The present work shows that adaptation to illusory lines is weakened in the conditions of inattention (either when spatial or object-based attention is drawn away from adapting stimuli). In the previous study, we have shown that adaptation to illusory lines does occur without explicit conscious access to the orientation of illusory lines (Rajimehr, Montaser-Kouhsari, & Afraz, 2003). The unconscious condition was met by presenting the illusory contour in a severe crowding condition. Although performance of subjects in reporting the orientation of crowded illusory lines was at chance level, yet orientation selective adaptation was preserved for crowded as well as non-crowded adapting targets.
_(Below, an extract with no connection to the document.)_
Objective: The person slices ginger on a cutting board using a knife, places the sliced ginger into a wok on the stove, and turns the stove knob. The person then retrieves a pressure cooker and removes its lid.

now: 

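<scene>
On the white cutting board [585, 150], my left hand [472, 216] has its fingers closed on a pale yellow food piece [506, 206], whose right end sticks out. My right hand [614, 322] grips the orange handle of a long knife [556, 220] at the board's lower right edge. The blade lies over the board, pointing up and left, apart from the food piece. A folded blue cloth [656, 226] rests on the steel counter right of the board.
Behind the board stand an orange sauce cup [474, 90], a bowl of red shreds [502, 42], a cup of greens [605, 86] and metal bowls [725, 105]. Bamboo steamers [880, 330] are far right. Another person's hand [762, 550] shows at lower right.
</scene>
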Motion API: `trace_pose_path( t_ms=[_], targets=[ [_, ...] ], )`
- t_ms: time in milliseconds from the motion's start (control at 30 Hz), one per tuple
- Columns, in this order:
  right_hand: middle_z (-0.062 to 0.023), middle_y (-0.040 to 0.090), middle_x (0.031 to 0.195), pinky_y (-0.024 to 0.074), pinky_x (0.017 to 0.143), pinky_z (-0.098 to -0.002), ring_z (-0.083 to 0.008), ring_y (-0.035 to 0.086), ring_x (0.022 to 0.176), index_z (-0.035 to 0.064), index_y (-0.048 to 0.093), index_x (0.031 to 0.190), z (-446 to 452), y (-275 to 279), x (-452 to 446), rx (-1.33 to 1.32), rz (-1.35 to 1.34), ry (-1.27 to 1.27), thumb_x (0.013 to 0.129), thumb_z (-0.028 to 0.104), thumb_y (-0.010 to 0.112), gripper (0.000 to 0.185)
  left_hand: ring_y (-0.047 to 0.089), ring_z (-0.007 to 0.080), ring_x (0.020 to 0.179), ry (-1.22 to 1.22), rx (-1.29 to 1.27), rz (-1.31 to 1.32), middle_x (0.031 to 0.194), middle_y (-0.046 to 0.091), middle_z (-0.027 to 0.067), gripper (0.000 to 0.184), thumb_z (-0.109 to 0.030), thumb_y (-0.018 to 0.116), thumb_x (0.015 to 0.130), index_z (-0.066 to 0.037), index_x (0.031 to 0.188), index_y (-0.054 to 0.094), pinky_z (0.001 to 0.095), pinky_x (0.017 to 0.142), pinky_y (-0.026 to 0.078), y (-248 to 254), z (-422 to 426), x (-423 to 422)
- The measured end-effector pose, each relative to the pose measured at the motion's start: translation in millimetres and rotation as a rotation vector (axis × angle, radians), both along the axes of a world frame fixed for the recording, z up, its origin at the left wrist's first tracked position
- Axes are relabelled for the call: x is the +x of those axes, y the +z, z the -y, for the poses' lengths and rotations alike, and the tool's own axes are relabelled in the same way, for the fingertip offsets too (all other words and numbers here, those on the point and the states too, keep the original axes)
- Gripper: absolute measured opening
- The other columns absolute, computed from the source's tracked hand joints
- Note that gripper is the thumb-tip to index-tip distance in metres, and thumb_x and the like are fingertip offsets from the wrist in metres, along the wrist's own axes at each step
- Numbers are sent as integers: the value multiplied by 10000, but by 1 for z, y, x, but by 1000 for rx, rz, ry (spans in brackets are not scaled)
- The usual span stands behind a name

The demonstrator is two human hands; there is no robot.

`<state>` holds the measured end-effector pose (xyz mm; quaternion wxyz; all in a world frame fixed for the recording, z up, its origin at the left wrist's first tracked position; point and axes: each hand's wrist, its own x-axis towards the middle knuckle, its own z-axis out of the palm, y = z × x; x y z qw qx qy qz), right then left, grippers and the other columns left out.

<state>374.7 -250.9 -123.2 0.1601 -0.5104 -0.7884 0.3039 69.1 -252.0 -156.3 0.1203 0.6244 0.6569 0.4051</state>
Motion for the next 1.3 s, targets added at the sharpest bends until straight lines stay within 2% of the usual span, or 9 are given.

How could we interpret these two different facts? The crowding effect we observed may have been due largely to an inability of attention to resolve the closely spaced targets (He, Cavanagh, & Intriligator, 1997). He, Cavanagh, and Intriligator (1996) have studied orientation selective adaptation in the crowding condition to show that crowding is a high-level phenomenon, which occurs at the level of attentional selection, not at an early sensory level. Therefore, adaptation occurs expectedly in the crowding condition when adapting stimulus is processed in the sensory level (e.g., illusory lines, which are processed in V2 and V1 areas). On the other hand, the effects of attentional modulation have been shown in the sensory levels (e.g., Motter, 1993). Thus, adaptation in some sensory levels would be attention-dependent. We could suggest that although we are not able to individuate the crowded target by attention, yet attentional modulations and attention-dependent adaptation exist subliminally for crowded targets. The fact that orientation selective adaptation occurs in primary visual cortex (V1) without awareness (He et al., 1996) but tilt aftereffect in V1 is attenuated without attention (Spivey & Spirn, 2000) provides another evidence for our suggestion. Further investigations (e.g., measuring adaptation to a crowded target while a dual task is performed at the fixation point) can clarify the role of attentional modulations in the crowding conditions.